Menyimak diskursus publik akhir-akhir ini, di tengah gegap gempitanya kampanye calon presiden dan wakil presiden, kita melihat mulai munculnya wacana mencari pemimpin besar. Wacana itu dilandasi asumsi bahwa negara kita sedang terpuruk dengan pelbagai macam indikator: korupsi merajalela, ketimpangan ekonomi melebar, kemandirian negara berkurang, daya saing rendah, tingkat kemakmuran tak kunjung membaik, dan segudang persoalan bangsa lain. Jadi, untuk menyelesaikan krisis itu, kita memerlukan pemimpin besar.

Semangat ini bisa kita pahami, tetapi kita juga harus waspada, kemunculan pemimpin besar yang despotik, seperti Hitler, Mussolini, dan Stalin, pada awalnya disambut dengan gegap gempita karena mereka membawa janji besar dengan retorika besar, tetapi sejarah lupa mendiagnosis patologi kepribadian (dan juga rekam jejak) di balik tokoh besar tersebut. Studi yang dilakukan psikolog politik (Jerrold M Post, Seth Rosenthal, dan Todd Pittinsky) menemukan bukti bahwa retorika besar, tampilan besar, dan karisma di publik ternyata dilatarbelakangi gangguan kepribadian seperti grandiosity (merasa orang besar), narsisistik, over-ambitious, arogan, kurang empati sosial, dan kontrol emosional yang rendah. Beberapa tokoh malah dilengkapi juga dengan kecenderungan psikotik lain, seperti paranoid dan gangguan emosi bipolar (manis-depressif).

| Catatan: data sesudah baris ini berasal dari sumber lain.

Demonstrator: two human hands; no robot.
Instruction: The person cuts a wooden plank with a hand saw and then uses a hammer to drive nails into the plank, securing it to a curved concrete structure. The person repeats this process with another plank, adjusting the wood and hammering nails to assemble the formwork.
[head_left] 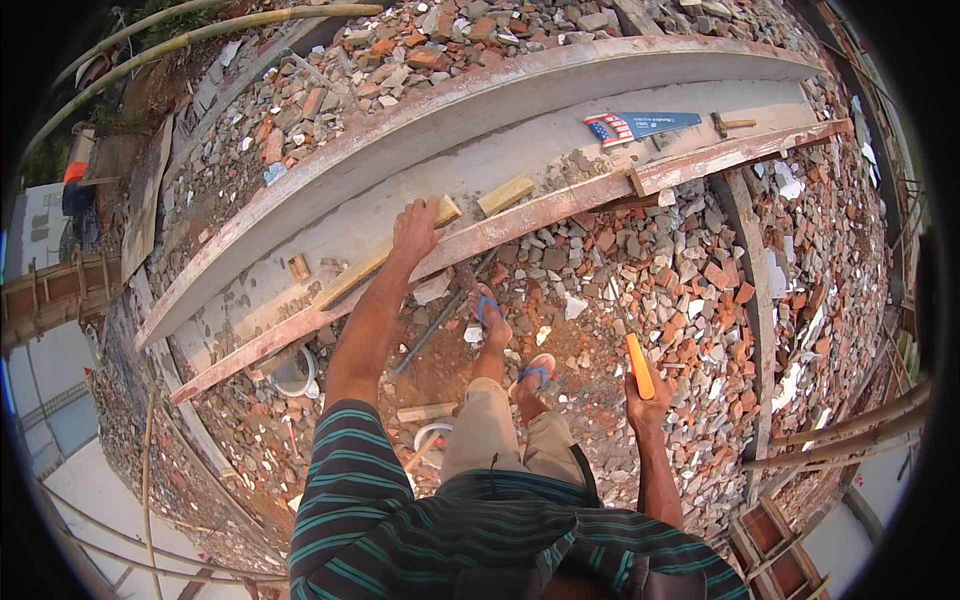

Tampaknya kita perlu lebih cermat menyikapi kecenderungan ini. Saya beruntung menemukan kearifan lokal dari peribahasa Minangkabau tadi bahwa pemimpin besar itu (kalaupun kita sepakat dia harus hadir di tengah kita) berproses seranting demi seranting, selangkah demi selangkah, lewat jalur kepemimpinan yang terukur. Ia sejatinya berasal dari kita-kita juga, ia tidak berjarak dari kita-kita, ia tidak perlu menempatkan diri lebih hebat, dan grandiour dari kita-kita.

Ia tidak perlu membombardir kita dengan retorika-retorika besar tetapi tidak realistik. Pemimpin sejati itu ternyata orang yang rendah hati: ia paham bahwa ia hanya ditinggikan seranting, didahulukan selangkah.